Copy the data below exactly, omitting any picture it contains.

--------

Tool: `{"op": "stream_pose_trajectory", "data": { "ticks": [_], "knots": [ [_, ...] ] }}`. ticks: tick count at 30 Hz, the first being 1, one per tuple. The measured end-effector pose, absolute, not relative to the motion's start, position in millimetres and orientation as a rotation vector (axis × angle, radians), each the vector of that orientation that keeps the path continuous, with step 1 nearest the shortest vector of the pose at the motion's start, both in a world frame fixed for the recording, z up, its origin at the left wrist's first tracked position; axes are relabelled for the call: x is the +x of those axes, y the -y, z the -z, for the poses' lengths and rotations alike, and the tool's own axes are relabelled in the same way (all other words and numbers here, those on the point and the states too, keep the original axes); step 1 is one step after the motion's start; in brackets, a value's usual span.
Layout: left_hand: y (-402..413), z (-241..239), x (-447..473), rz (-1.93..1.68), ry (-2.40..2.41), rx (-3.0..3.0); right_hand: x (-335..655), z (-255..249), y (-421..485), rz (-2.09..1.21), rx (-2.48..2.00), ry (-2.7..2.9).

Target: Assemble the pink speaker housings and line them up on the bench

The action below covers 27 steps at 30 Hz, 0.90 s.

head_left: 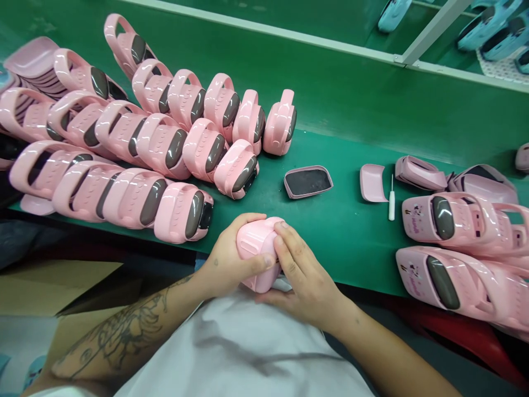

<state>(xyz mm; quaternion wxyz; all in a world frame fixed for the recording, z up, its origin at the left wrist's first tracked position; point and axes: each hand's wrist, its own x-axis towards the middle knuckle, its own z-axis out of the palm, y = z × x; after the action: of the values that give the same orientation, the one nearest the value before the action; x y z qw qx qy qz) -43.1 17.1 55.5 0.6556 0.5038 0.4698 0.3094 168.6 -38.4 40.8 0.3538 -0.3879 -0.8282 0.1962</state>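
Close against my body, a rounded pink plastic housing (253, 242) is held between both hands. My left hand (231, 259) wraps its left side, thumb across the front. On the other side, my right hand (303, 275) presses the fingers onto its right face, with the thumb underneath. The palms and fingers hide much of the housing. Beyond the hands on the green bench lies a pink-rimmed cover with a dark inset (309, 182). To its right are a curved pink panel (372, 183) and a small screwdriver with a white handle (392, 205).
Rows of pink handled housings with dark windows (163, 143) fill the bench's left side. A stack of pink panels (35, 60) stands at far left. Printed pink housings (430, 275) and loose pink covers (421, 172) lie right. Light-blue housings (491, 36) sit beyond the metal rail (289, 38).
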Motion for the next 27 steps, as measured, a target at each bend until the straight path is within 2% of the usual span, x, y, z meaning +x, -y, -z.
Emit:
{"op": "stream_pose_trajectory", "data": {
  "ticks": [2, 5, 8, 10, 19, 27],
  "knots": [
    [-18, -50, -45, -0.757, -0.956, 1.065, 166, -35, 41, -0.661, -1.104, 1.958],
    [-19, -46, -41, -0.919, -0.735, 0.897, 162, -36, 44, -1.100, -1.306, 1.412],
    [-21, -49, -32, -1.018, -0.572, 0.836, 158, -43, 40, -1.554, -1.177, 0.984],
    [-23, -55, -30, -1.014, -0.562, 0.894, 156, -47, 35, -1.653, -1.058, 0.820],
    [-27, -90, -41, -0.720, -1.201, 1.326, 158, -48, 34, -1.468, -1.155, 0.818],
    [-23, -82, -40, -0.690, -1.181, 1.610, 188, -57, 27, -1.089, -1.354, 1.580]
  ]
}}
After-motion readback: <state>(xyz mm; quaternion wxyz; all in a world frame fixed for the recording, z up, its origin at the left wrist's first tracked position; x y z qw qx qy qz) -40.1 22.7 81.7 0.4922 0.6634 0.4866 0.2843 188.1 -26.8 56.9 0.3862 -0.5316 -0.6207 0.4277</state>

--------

### RESULT FOR THIS TASK
Tool: `{"op": "stream_pose_trajectory", "data": { "ticks": [_], "knots": [ [_, ...] ] }}`. ticks: tick count at 30 Hz, the first being 1, one per tuple. The measured end-effector pose, absolute, not relative to the motion's start, position in millimetres and orientation as a rotation vector (axis × angle, radians), each the vector of that orientation that keeps the path continuous, with step 1 nearest the shortest vector of the pose at the motion's start, both in a world frame fixed for the recording, z up, its origin at the left wrist's first tracked position; axes are relabelled for the call: x is the +x of those axes, y the -y, z the -z, for the poses' lengths and rotations alike, and the tool's own axes are relabelled in the same way (all other words and numbers here, those on the point and the states too, keep the original axes); step 1 is one step after the motion's start; in brackets, a value's usual span.
Layout: left_hand: y (-402..413), z (-241..239), x (-447..473), rz (-1.93..1.68), ry (-2.40..2.41), rx (-3.0..3.0); right_hand: x (-335..655), z (-255..249), y (-421..485), rz (-2.09..1.21), rx (-2.48..2.00), ry (-2.7..2.9).

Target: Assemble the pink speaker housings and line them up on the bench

The action below covers 27 steps at 30 Hz, 0.90 s.

head_left: 

<state>(xyz mm; quaternion wxyz; all in a world frame fixed for the recording, z up, its origin at the left wrist's first tracked position; point and axes: each hand's wrist, its own x-axis towards the middle knuckle, its own z-axis out of the palm, y = z × x; after the action: of the values that give the same orientation, the one nearest the value before the action; x y z qw qx qy qz) -43.1 17.1 55.5 0.6556 0.5038 0.4698 0.3094 168.6 -38.4 40.8 0.3538 -0.3879 -0.8282 0.1962</state>
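Close against my body, a rounded pink plastic housing (253, 242) is held between both hands. My left hand (231, 259) wraps its left side, thumb across the front. On the other side, my right hand (303, 275) presses the fingers onto its right face, with the thumb underneath. The palms and fingers hide much of the housing. Beyond the hands on the green bench lies a pink-rimmed cover with a dark inset (309, 182). To its right are a curved pink panel (372, 183) and a small screwdriver with a white handle (392, 205).
Rows of pink handled housings with dark windows (163, 143) fill the bench's left side. A stack of pink panels (35, 60) stands at far left. Printed pink housings (430, 275) and loose pink covers (421, 172) lie right. Light-blue housings (491, 36) sit beyond the metal rail (289, 38).
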Motion for the next 27 steps, as measured, a target at each bend until the straight path is within 2% of the usual span, x, y, z meaning +x, -y, -z.
Emit:
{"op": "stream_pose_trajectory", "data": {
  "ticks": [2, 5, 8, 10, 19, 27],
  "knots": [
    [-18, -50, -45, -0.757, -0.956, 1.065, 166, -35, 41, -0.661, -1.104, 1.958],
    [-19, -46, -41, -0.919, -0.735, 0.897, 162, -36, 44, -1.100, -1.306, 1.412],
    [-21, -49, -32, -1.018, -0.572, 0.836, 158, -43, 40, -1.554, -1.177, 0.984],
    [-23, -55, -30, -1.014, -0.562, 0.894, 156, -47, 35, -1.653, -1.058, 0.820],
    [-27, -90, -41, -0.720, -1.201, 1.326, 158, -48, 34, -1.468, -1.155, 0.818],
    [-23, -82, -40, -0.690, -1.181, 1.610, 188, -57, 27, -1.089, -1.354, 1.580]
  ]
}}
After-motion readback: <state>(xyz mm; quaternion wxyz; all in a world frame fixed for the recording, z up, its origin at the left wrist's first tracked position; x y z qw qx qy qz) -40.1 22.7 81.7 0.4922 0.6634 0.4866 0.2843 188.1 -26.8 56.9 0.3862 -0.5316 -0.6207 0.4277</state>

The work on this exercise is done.